To do: Return the full listing exactly as it is written.

Material provided:
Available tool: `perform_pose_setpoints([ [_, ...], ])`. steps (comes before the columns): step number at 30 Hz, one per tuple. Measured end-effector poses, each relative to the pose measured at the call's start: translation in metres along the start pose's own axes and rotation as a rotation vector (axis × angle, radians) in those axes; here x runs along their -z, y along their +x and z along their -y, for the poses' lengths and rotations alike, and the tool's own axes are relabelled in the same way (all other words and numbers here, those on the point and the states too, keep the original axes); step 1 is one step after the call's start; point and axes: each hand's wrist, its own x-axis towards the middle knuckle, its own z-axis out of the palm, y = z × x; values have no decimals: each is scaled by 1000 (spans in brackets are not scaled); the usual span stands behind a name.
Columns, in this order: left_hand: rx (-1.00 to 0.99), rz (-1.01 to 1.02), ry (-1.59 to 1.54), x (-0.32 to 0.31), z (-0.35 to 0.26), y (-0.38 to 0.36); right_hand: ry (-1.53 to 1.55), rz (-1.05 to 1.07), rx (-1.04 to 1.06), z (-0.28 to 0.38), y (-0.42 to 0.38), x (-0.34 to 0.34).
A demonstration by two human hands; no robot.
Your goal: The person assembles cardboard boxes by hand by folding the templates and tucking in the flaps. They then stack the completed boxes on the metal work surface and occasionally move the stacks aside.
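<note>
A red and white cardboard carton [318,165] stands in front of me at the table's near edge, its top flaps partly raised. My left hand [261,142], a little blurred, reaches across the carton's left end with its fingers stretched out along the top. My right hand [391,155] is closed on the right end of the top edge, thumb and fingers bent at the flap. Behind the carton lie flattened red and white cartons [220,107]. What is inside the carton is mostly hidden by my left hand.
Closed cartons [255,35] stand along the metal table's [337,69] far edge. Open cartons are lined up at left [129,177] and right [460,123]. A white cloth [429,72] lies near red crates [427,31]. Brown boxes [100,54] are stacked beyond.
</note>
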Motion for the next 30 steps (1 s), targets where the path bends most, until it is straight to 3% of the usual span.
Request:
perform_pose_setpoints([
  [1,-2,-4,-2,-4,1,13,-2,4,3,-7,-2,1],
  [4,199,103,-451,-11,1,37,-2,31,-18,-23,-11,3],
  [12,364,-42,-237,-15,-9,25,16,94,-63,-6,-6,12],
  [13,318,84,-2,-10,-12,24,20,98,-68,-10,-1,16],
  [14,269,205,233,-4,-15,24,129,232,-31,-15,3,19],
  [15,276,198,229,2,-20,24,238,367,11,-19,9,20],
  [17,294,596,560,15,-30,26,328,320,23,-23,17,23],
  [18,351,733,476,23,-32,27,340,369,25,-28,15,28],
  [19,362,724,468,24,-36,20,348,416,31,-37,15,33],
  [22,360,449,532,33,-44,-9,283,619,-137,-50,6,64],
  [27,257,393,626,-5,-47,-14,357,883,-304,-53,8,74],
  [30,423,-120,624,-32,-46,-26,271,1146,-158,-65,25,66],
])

Finished exercise:
Available tool: `perform_pose_setpoints([ [_, ...], ])`. steps (comes before the columns): step number at 30 Hz, one per tuple. Measured end-effector poses, each relative to the pose measured at the call's start: translation in metres along the start pose's own axes and rotation as a rotation vector (axis × angle, radians) in those axes; here x runs along their -z, y along their +x and z along their -y, for the poses' lengths and rotations alike, and the tool's own axes are relabelled in the same way (all other words and numbers here, those on the point and the states too, keep the original axes); step 1 is one step after the call's start; point and axes: each hand's wrist, its own x-axis towards the middle knuckle, its own z-axis out of the palm, y = z × x; values have no decimals: each is scaled by 1000 (spans in brackets are not scaled); the usual span stands behind a name.
Columns, in this order: left_hand: rx (-1.00 to 0.99), rz (-1.01 to 1.02), ry (-1.59 to 1.54), x (-0.32 to 0.31), z (-0.35 to 0.26), y (-0.38 to 0.36); right_hand: ry (-1.53 to 1.55), rz (-1.05 to 1.07), rx (-1.04 to 1.06), z (-0.28 to 0.38), y (-0.42 to 0.38), x (-0.34 to 0.34).
A demonstration by two human hands; no robot.
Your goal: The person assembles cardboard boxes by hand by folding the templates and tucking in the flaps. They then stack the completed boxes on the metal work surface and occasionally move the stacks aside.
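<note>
A red and white cardboard carton [318,165] stands in front of me at the table's near edge, its top flaps partly raised. My left hand [261,142], a little blurred, reaches across the carton's left end with its fingers stretched out along the top. My right hand [391,155] is closed on the right end of the top edge, thumb and fingers bent at the flap. Behind the carton lie flattened red and white cartons [220,107]. What is inside the carton is mostly hidden by my left hand.
Closed cartons [255,35] stand along the metal table's [337,69] far edge. Open cartons are lined up at left [129,177] and right [460,123]. A white cloth [429,72] lies near red crates [427,31]. Brown boxes [100,54] are stacked beyond.
</note>
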Motion for the next 30 steps (1 s), targets where the path bends most, until it is straight to 3% of the usual span.
Request:
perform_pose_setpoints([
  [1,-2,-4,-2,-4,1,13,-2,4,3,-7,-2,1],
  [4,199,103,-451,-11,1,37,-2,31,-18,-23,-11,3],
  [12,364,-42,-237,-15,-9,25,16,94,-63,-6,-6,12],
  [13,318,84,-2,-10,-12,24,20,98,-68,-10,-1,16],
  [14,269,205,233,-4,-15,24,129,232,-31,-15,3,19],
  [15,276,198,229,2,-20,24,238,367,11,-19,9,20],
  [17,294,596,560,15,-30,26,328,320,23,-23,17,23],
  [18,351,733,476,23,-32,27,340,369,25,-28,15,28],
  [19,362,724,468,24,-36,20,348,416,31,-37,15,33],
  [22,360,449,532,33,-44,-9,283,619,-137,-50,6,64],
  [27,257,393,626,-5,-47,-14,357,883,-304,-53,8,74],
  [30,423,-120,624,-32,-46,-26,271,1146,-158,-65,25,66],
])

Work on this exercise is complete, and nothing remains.